### Problem description
Without including any picture, copy the entries that follow word for word.

### Source information
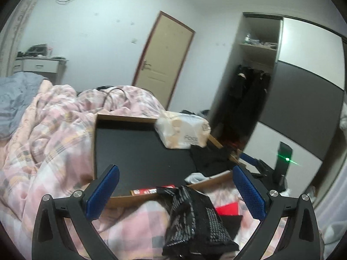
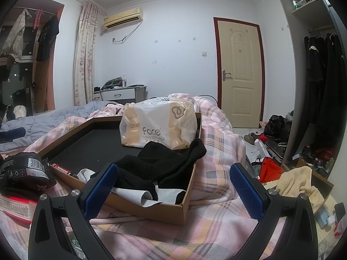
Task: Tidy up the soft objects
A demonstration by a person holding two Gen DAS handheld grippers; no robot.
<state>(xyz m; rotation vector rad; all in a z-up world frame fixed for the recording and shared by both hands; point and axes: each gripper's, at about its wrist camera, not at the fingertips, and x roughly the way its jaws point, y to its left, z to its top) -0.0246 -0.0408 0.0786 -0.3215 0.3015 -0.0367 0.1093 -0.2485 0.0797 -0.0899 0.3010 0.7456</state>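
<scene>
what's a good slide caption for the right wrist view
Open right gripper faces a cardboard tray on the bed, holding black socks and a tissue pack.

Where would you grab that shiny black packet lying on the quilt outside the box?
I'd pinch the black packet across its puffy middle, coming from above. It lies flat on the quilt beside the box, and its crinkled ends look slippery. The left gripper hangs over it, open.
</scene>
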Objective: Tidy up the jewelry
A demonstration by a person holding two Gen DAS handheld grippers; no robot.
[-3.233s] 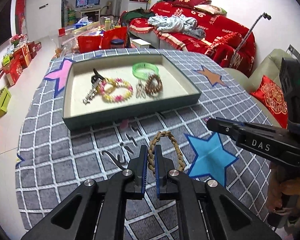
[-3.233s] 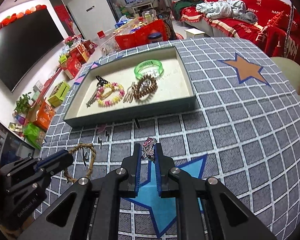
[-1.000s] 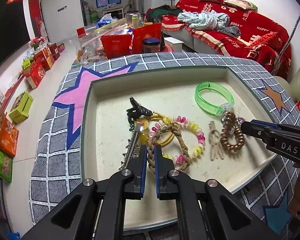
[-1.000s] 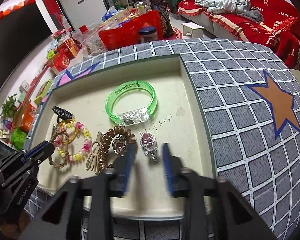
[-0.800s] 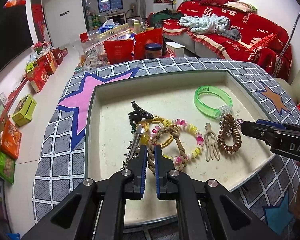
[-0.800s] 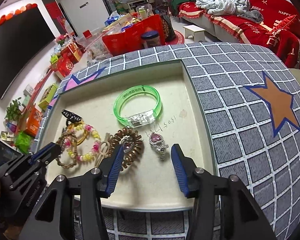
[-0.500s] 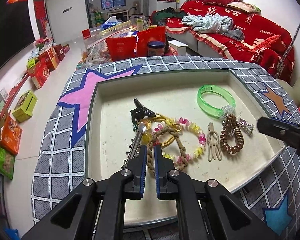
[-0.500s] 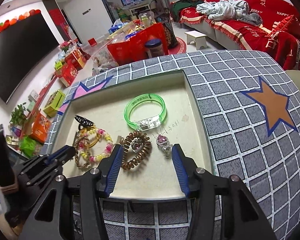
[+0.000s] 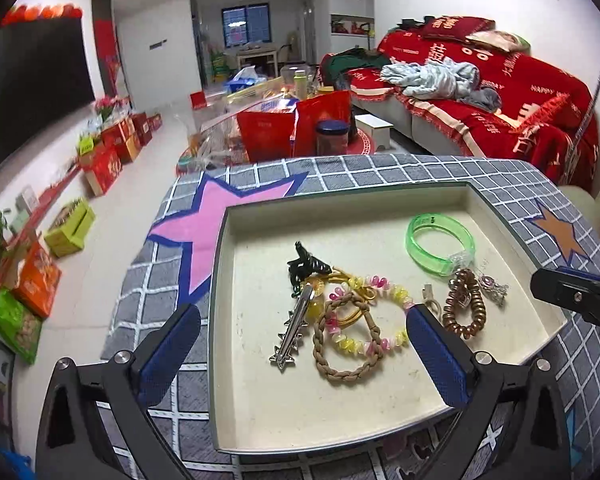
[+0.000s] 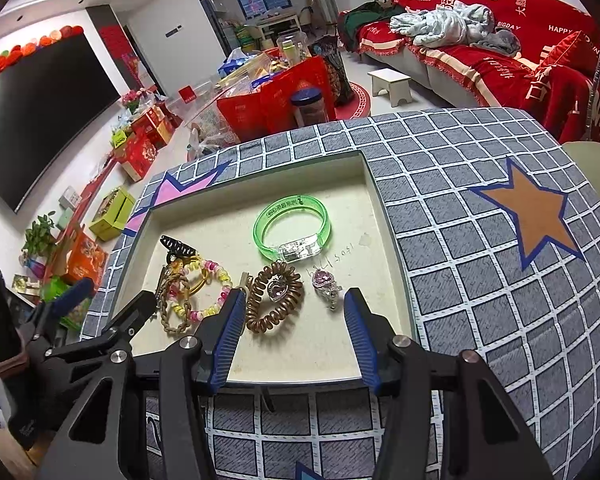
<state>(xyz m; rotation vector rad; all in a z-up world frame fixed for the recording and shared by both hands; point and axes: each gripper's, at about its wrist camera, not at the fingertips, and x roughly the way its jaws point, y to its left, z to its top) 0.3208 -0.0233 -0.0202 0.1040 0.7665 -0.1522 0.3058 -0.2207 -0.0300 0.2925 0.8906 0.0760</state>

### Result
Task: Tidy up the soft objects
A demonstration by a person holding two Gen DAS handheld grippers; no robot.
<state>(xyz m; rotation vector rad; all in a z-up world frame fixed for the recording and shared by both hands; point and axes: each gripper's, at about its wrist camera, not at the fingertips, and x roughly the way its jaws point, y to its left, z to its top) -0.0246 -0.0408 0.0786 -0.3215 0.3015 -0.0367 0.1093 -0.2485 0.0797 -0.0899 0.3010 0.7456</state>
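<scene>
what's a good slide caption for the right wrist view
Open right gripper faces a cardboard tray on the bed, holding black socks and a tissue pack.

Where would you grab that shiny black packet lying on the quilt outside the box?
I'd pinch the black packet across its puffy middle, coming from above. It lies flat on the quilt beside the box, and its crinkled ends look slippery. The left gripper hangs over it, open.
</scene>
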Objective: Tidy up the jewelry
A demonstration by a person holding two Gen DAS handheld grippers; no robot.
[-3.233s] 
[-3.233s] 
[-1.000s] 
[-1.000s] 
[-0.800s] 
[-0.800s] 
[-0.500s] 
[-0.500s] 
[+0.000s] 
[+0.000s] 
<state>(xyz m; rotation vector rad; all in a z-up world frame fixed for the recording and shared by both hands; point and axes: each gripper's, at about its wrist camera, not at the fingertips, and x roughly the way its jaws point, y to its left, z to its top) 0.3208 -0.0233 -0.0202 0.1040 0.7665 -0.1522 0.3058 -0.2207 -0.0300 0.2925 0.8906 0.0760</state>

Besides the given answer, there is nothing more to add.